Could you reproduce the lines below from the one with "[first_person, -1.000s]" through the one with "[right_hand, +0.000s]"? Keep both ends and add nothing.

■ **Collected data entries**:
☆ ☆ ☆ ☆ ☆ ☆ ☆

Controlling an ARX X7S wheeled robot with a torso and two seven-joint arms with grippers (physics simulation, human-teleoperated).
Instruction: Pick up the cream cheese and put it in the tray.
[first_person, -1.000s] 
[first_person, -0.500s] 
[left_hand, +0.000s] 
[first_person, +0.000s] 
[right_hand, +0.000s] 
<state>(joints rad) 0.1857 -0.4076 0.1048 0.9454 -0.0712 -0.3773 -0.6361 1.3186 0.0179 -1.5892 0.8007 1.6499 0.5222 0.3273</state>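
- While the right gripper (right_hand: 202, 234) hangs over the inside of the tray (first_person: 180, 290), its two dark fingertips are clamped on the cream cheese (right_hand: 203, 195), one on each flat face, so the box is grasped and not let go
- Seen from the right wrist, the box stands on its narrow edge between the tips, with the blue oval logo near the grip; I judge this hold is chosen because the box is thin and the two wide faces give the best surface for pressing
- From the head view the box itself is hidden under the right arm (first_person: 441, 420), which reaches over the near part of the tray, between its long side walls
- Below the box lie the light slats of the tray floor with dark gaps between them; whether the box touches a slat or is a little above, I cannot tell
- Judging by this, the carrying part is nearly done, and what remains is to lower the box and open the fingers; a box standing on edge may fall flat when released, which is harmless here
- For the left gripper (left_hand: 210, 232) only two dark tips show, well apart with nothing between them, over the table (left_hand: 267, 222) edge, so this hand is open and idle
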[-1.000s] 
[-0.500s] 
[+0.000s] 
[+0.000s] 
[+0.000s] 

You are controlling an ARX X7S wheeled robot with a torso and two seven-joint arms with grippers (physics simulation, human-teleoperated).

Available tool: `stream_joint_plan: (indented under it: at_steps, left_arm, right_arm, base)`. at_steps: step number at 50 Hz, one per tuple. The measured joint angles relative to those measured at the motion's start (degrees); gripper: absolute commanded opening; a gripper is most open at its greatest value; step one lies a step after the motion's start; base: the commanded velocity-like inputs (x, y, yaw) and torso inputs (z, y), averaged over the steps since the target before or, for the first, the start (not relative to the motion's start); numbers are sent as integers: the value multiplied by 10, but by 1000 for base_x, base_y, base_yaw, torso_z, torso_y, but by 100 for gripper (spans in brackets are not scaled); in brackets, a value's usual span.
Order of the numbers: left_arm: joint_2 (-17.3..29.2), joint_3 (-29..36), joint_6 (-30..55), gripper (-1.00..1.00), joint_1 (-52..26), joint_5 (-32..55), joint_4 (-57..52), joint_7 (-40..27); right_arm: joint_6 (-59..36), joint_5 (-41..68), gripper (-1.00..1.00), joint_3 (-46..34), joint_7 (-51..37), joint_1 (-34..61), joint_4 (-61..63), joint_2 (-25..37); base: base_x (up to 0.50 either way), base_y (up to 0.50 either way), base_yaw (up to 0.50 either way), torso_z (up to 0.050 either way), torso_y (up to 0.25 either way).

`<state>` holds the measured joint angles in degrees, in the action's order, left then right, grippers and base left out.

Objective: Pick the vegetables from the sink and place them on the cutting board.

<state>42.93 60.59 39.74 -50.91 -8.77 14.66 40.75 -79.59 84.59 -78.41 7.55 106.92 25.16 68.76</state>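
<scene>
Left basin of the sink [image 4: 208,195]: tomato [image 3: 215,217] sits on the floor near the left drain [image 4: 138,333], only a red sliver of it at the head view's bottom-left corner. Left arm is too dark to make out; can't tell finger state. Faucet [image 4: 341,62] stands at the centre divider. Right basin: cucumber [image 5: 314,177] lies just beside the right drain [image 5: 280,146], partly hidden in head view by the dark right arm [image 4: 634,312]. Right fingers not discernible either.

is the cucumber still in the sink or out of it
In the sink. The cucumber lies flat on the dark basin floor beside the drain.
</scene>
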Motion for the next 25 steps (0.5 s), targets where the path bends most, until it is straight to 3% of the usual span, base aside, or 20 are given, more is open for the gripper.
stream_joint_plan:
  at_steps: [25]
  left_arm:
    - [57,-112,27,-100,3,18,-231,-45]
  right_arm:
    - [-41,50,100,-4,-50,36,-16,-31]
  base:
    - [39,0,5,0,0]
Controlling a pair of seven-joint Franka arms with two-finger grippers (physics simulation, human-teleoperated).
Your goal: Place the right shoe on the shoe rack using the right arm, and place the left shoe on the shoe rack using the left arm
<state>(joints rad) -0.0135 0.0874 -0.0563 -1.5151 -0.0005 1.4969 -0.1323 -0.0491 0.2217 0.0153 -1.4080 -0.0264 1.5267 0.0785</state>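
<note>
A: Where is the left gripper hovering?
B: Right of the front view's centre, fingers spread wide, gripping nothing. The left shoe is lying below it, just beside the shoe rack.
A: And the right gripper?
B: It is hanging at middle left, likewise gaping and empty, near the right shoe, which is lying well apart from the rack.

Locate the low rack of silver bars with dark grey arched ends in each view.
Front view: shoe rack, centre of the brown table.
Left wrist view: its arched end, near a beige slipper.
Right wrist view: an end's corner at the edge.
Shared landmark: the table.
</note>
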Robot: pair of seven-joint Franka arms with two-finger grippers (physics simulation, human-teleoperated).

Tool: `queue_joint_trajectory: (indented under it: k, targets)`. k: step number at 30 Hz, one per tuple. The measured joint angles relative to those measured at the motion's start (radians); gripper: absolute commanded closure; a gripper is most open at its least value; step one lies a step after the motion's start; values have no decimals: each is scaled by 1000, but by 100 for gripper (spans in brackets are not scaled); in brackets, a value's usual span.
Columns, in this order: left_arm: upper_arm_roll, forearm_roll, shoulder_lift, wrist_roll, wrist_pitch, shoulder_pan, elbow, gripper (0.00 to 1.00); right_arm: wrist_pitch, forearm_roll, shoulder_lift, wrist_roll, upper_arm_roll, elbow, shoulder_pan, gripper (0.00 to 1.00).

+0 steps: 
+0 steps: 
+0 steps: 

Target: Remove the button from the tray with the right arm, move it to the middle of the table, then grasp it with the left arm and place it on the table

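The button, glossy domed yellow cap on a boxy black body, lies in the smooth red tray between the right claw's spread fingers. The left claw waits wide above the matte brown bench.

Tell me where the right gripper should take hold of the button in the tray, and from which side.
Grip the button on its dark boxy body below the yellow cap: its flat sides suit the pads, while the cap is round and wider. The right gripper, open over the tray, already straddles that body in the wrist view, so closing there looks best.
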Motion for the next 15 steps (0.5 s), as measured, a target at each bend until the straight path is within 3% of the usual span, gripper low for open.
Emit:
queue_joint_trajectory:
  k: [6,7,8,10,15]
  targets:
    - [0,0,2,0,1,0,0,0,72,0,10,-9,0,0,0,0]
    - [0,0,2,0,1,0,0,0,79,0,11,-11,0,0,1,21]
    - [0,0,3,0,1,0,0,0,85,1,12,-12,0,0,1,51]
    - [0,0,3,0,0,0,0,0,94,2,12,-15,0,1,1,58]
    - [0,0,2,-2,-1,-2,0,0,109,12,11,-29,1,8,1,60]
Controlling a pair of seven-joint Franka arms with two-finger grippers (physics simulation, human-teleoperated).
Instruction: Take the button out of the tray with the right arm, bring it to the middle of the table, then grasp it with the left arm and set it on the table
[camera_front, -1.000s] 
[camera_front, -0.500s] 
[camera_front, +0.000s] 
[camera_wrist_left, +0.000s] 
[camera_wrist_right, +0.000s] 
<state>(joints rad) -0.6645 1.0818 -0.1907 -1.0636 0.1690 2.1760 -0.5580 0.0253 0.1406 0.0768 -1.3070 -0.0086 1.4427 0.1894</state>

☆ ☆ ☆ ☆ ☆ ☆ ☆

■ **ANSWER FOR THE TASK**:
[first_person, -1.000s] 
[first_person, -0.500s] 
[left_hand, +0.000s] 
[first_person, +0.000s] 
[right_hand, +0.000s] 

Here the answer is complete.